Except something unexpected happened. She found that galaxies in one direction weren't moving away as fast as galaxies in the other directions. The universe was supposed to be expanding evenly in all directions -- but that's not what her data showed.

In 1950 she presented her results to a conference of the American Astronomical Society. The results were not promising. Famous astronomers she'd read about but never met stood up in the audience to ridicule her paper and say it couldn't be true. No one would publish her master's thesis. It wasn't a good start to her career. She decided to try to find something less controversial to study.

Her husband finished at Cornell and moved to Washington, D.C.. Rubin and her new baby moved with him, and she enrolled as a PhD student at Georgetown. They had two children by now; her parents watched the kids while she took night classes.

She hooked up with George Gamow at Georgetown. He called her to ask her about her research -- but said they'd have to talk in the lobby, not in his office, because women weren't allowed in the office area of the building.

After Rubin finished her PhD with Gamow in 1954, Her experience trying to present her 1950 paper made her leery of confrontation. She's said, "I wanted a problem that no one would bother me about." Working with Kent Ford at the Carnegie Institute in Washington, she helped design a super-sensitive digital spectrograph, and they set out to make a huge catalog of data on boring "normal" galaxies no one else was looking at. They started with the Andromeda galaxy, M31, the closest large galaxy to us (and the easiest one to see with the naked eye, if you go somewhere away from city lights).

And right away they found something weird. Normally, you'd expect the outer parts of the galaxy to be rotating a lot slower than the inner parts. Think of our solar system: Mercury goes around the sun really fast (a Mercury year is only 88 days), Earth goes not quite as fast, and when you get all the way out to Pluto, it takes 247 years to go around the sun once. It's not just that it has farther to go to make a circuit around the sun; it's that the sun's influence is so weak way out there that Pluto goes a lot slower in its orbit than we do.

Galaxies should be the same way: stars in the center should just whiz around in no time, while stars at the outer edge take forever.

But Rubin and Ford found that Andromeda wasn't like that. When they started looking at the stars farther out, they were all going about the same speed. If anything, the stars at the edge were going a little faster than the stars in the center.

That made no sense. It didn't follow any normal model of gravity or galaxy formation. They published their results in 1970, but no one took them seriously. They decided that maybe something was wrong, or their equipment was faulty. They decided to try studying a simpler problem: just measure the redshift of some faint galaxies and make a catalog of those.

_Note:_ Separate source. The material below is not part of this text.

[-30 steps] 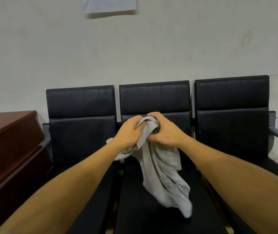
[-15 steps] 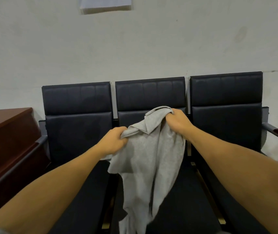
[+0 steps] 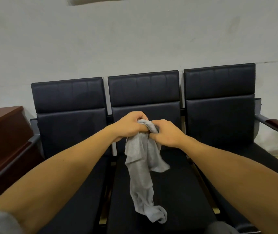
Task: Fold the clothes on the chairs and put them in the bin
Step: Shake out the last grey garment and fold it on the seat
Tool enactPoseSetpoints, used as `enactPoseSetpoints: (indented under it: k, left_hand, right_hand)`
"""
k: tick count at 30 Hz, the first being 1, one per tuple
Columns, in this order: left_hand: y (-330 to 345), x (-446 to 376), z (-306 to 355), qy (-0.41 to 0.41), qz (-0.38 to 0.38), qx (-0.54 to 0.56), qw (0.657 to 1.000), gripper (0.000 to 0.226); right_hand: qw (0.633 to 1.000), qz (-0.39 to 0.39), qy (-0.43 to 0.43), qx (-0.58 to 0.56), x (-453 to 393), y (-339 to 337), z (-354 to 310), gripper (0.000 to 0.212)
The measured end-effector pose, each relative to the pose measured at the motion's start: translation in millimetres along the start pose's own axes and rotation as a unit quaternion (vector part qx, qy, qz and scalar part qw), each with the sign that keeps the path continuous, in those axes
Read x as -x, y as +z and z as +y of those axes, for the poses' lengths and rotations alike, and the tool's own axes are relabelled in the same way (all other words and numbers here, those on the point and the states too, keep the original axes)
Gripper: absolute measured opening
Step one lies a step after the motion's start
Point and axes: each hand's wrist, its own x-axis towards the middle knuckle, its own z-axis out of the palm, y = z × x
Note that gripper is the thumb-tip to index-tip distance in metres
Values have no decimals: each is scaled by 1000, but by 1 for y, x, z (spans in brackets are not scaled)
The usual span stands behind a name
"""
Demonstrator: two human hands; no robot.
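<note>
Head view: both hands meet over the middle black padded chair (image 3: pixel 151 191) — left hand (image 3: pixel 129 126) and right hand (image 3: pixel 166 134) each grip the bunched top of a crumpled grey cloth garment (image 3: pixel 141 169), which hangs down to the seat.

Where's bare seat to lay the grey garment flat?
Left chair seat and right chair seat show bare cushion, partly crossed by the forearms. Middle chair seat is crowded: grey garment hangs over it, bunched in left hand and right hand.
</note>
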Motion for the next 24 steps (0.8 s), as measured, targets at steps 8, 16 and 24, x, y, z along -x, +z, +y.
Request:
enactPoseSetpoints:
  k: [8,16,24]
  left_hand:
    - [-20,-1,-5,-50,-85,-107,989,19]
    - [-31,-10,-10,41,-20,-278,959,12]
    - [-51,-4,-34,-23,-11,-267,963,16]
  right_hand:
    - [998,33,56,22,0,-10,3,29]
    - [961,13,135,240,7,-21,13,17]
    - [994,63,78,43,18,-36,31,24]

That went well for a while -- except that pretty soon, they ran into the same thing Rubin had discovered as a graduate student back at Cornell. Galaxies in the direction of Pegasus were moving away from us at a different speed from galaxies in other parts of the sky. She and Ford tried again to present that, but the reaction wasn't any more positive this time.

Discouraged, they went back to trying to measure galaxy rotation, hoping Andromeda had just been a fluke. But every galaxy they studied looked the same as Andromeda, with the stars far out near the edge of the galaxy rotating as fast, or faster, than the stars near the hub.

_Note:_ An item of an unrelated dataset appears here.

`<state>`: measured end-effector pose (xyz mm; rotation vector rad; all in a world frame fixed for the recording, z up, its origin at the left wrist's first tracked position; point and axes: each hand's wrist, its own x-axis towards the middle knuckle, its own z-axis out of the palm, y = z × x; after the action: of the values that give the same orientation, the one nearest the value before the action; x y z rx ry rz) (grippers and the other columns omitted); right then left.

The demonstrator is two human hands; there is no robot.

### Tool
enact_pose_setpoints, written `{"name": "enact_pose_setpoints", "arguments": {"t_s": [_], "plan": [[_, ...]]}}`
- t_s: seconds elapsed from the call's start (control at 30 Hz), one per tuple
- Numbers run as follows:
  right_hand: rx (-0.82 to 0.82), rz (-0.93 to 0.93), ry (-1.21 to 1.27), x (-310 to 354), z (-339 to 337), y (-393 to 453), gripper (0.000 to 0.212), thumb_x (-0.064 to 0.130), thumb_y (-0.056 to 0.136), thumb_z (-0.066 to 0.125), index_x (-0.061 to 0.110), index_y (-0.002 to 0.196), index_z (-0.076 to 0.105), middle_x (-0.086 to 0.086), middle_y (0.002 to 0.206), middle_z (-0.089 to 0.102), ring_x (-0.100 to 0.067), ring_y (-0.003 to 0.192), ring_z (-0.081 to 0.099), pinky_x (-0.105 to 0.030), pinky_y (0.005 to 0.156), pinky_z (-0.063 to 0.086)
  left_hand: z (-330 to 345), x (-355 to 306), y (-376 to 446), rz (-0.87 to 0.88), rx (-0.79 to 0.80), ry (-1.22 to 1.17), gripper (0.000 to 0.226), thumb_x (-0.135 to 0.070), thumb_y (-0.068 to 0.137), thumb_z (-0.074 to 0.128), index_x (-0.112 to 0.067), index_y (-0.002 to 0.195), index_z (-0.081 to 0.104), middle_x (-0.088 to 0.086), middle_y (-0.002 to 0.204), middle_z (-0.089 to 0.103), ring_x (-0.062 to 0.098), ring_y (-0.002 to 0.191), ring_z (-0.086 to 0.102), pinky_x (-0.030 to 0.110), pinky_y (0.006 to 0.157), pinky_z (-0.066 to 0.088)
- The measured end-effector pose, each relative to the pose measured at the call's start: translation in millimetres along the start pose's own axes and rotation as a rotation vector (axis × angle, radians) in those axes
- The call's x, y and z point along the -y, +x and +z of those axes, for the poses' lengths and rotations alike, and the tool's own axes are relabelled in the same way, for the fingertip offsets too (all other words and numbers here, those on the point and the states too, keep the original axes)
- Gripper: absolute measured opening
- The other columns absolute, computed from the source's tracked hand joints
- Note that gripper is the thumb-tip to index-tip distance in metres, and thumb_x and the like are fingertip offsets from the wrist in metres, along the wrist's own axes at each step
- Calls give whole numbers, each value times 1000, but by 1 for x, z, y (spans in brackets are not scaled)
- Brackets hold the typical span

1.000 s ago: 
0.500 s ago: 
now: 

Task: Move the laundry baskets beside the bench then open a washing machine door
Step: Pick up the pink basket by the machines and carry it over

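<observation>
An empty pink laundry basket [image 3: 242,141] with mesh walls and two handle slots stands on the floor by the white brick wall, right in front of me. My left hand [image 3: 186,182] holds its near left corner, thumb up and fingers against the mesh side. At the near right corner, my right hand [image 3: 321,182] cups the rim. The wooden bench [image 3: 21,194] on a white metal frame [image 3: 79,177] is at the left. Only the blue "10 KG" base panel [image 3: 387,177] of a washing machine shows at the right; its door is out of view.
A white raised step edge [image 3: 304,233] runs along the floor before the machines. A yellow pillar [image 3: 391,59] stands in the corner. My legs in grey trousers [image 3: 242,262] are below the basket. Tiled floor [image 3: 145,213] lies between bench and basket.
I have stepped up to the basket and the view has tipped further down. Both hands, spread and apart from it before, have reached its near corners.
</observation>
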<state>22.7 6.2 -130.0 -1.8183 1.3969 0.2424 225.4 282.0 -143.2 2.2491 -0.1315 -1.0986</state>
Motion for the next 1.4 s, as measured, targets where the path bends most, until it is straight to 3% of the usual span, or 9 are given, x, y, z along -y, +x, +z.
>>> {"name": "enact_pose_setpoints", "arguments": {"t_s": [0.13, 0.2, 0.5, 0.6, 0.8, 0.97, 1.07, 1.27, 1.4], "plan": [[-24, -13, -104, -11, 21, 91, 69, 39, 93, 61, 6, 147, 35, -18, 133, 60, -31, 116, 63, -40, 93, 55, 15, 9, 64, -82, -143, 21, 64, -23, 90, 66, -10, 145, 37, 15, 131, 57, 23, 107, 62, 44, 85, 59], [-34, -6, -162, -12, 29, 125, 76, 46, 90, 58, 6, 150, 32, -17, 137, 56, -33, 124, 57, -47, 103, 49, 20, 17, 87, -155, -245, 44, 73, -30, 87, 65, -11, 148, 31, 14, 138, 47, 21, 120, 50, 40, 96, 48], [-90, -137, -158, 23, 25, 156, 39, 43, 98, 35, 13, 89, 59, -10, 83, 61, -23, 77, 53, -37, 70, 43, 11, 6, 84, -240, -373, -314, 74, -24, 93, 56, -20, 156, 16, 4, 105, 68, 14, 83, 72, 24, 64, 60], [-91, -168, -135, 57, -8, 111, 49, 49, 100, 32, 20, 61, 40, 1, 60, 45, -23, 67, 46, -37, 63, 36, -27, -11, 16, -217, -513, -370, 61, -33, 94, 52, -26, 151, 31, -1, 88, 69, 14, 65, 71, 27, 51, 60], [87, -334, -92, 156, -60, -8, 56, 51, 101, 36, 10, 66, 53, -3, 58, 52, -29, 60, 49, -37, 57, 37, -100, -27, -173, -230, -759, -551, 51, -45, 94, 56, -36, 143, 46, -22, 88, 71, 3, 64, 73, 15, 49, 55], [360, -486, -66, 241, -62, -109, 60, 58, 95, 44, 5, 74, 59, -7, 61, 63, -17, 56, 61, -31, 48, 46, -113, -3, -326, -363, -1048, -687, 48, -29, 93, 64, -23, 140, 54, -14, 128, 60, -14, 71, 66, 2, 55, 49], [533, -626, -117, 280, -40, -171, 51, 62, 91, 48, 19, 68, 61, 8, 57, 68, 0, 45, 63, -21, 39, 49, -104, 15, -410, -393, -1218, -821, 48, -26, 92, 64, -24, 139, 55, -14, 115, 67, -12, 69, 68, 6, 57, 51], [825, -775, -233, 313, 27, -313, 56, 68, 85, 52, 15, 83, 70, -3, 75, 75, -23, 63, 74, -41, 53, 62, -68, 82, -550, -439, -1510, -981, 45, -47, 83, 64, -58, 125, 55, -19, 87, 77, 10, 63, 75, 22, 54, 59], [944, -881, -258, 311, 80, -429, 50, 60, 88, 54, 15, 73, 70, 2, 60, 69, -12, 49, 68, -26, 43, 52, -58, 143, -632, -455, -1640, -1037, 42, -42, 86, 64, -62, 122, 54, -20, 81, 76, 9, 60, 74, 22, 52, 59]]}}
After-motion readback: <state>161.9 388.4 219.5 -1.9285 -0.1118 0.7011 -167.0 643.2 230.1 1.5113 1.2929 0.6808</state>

There were only two possible explanations. Either the law of gravity doesn't work the way we think it does ... or there's a lot more matter inside a galaxy than what we see with a telescope.

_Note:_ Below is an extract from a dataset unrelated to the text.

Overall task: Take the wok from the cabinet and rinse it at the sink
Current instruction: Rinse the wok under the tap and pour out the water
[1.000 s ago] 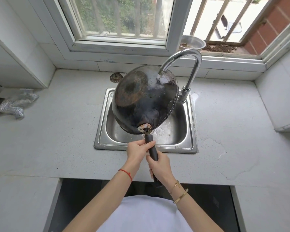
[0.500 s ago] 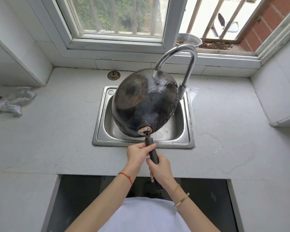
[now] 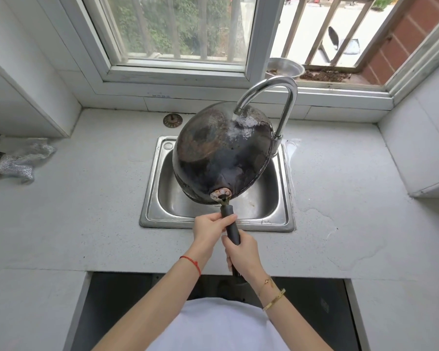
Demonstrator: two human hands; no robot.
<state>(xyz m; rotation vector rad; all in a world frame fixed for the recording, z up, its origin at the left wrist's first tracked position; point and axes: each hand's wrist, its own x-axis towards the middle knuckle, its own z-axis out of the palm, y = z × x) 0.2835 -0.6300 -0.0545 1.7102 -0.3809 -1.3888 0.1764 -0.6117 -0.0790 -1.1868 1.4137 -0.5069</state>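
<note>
Over the sink (image 3: 284, 198), head view: wok (image 3: 222, 153) held upside down and tilted, blackened underside toward the camera, rim low inside the basin. Faucet (image 3: 271, 97) arches from 2 o'clock of the wok; water lands on the wok's upper right shoulder, a white wet patch spreading there. Handle (image 3: 230, 225) runs from the riveted bracket at the wok's 6 o'clock toward the person. Left hand (image 3: 212, 228) wrapped round the handle close to the wok, fingers curled over it; red cord on that wrist. Right hand (image 3: 242, 255) clamped lower on the same handle, just behind the left; gold bracelets on that wrist. Drain strainer (image 3: 172, 120) lies on the desk (image 3: 86, 211) at 10 o'clock of the wok, near the wall. Crumpled silvery cloth (image 3: 20, 160) at far 9 o'clock. Metal bowl (image 3: 285, 68) on the window ledge at 1 o'clock. Water puddled on the desk right of the sink.
</note>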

When they tried to present this result, no one believed it, so they kept measuring more galaxies, always with the same result.

By 1985, they had enough evidence that people finally started paying attention. As their results got talked about more and taken more seriously, they came up with a name for the extra mass that makes the galaxy rotation flat: "dark matter". Yes, the dark matter you hear about that apparently makes up more than 90% of all matter in the universe. Not a bad discovery for someone who was just trying to lay low and catalogue a lot of data that might be useful to other people! (Rubin's first graduate project, on the rotation of the universe, has also since been vindicated.)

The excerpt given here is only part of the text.